9. Ibu-ibu Arisan

23 5 6
                                    

Ehem cek. Tok tok tok.

Hai, readers. Aku datang lagi👻
Seperti biasa klik bintang dulu sebelum membaca. Yuk, bisa, yuk tinggalkan jejak dulu. Karena aku kelamaan ngilangnya, jadi part kali ini panjaaaang banget. Seneng kan klean? Ehehe, senengin ajalah. Oke langsung aja, cus ...

Selamat membaca;)

***

Masih dalam posisi telentang, kepala gue bergerak ke samping, dan melirik jam di nakas. Baru pukul delapan pagi. Gue terduduk dan bengong, masih berusaha ngumpulin nyawa. Hoam. Ngantuk banget. Untung sekarang libur, jadi aman-aman aja kalau bangun kesiangan.

Gue turun ke bawah. Kondisi rumah sepi. Kucing gue kemana, btw? Pagi-pagi gak keliatan. Gue mengarahkan langkah ke dapur. Terlihat Mamah dan Bi Inah sibuk dengan kegiatan mereka masing-masing. Mamah sedang membelakangi gue, seperti lagi ngoseng sesuatu. Sementara itu Bi Inah memotong tempe. Di meja makan ada berbagai makanan enak yang tersaji.

Gue mengambil tempat duduk di kursi ujung kiri yang dekat dengan posisi Mamah. "Wuih, ada makanan nih." Gue hendak menyomot satu.

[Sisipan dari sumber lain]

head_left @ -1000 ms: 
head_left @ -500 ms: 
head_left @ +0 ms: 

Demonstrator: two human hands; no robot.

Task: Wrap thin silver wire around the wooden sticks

"Jangan! Itu buat tamu Mamah." Perkataan Mamah membuat gue membatalkan niat. Gue mendesah kecewa. Padahal keliatannya enak. Pada akhirnya gue cuma duduk sambil curi-curi pandang sesekali. Waktu terus berjalan.

Ayo makan kami.

Gue menoleh ke makanan-makanan itu, memandangnya lekat. Padahal makanan di piring itu benda mati, tapi gue merasa seakan mereka bisa bicara.

Nyam-nyam yummi. Enak, loh.

Mereka meledek gue. Bisikan itu yang nyuruh gue makan mereka. Ada risoles sayur kentang, bolu kukus gula merah, pastel, tahu bakso, kue sus buah, pie buah, martabak kentang, sosis solo, dimsum keju, dan beberapa lainnya yang gak gue tau.

Glek

Ya Allah, menggodanya. Tangan gue terangkat tanpa sadar, terarah ke salah satu makanan terdekat. Satu aja gak apa-apa kali. Cuma satu doang kok. Beneran, janji, deh. Mumpung Mamah masih madep belakang. Mah, izin ngambil satu, ya! Hampir dekat. Dikit lagi. Makin dekat. Satu senti lagi ...

"Mada." Panggilan nyokap membuat gue refleks menarik tangan.

Gue tiba-tiba gugup gini. Jangan-jangan Mamah tau? "K-kenapa, Mah?"

"Nggak, sih, cuma manggil aja," jawabnya tanpa noleh. Gue mendengus. Mungkin emang Allah pun nggak ngizinin nyomot tanpa bilang. Yaudahlah gue minta aja sama Mamah nanti. Dia kan sayang sama gue.

"Siapa yang bakal datang, Mah?"

"Temen-temen arisan Mamah."

Itu artinya bentar lagi rumah gue bakal berisik sama ibu-ibu rempong. Malesin.

"Ini Mamah sama Bibi yang buat?"

"Nggak, sebagian ada yang beli."

Gue curi-curi pandang lagi. Huffftt. "Mah, pengen."

"Iya, nanti Mamah hitung dulu. Kalau nyisa buat kamu." Nah, kan, udah gue bilang pasti bakal dikasih. Gue kan anak kesayangan nyokap. Ekekekek.

Gue memperhatikan mereka yang sibuk wara-wiri. Sambil nunggu selesai, gue membuka ponsel yang dari tadi dibawa. Yang gue buka pertama aplikasi berwarna hijau bernama whatsapp. Gak ada chat kecuali dari grup dan beberapa nomor gak dikenal. Terlintas di pikiran buat nge-chat cewek dingin itu. Gue mencari nomornya di grup dan meneliti satu persatu. Gue gak tau yang mana nomornya. Hampir semua yang ada di grup sekontak sama gue kecuali lima nomor. Dua diantaranya terdapat nama dan foto profil, satu nomor tanpa profil tapi disertai nama, sedangkan dua lainnya gak ada nama dan foto. Dua nomor terakhir itulah kemungkinan nomor cewek itu. Mau nge-chat takut salah. Untuk mengatasi masalah ini gue menanyakan ke Bella sebagai admin. Untungnya dia ngasih. Tanpa ngang ngeng ngong, gue mengetikkan deret huruf membentuk kata setelah nge-save nomornya.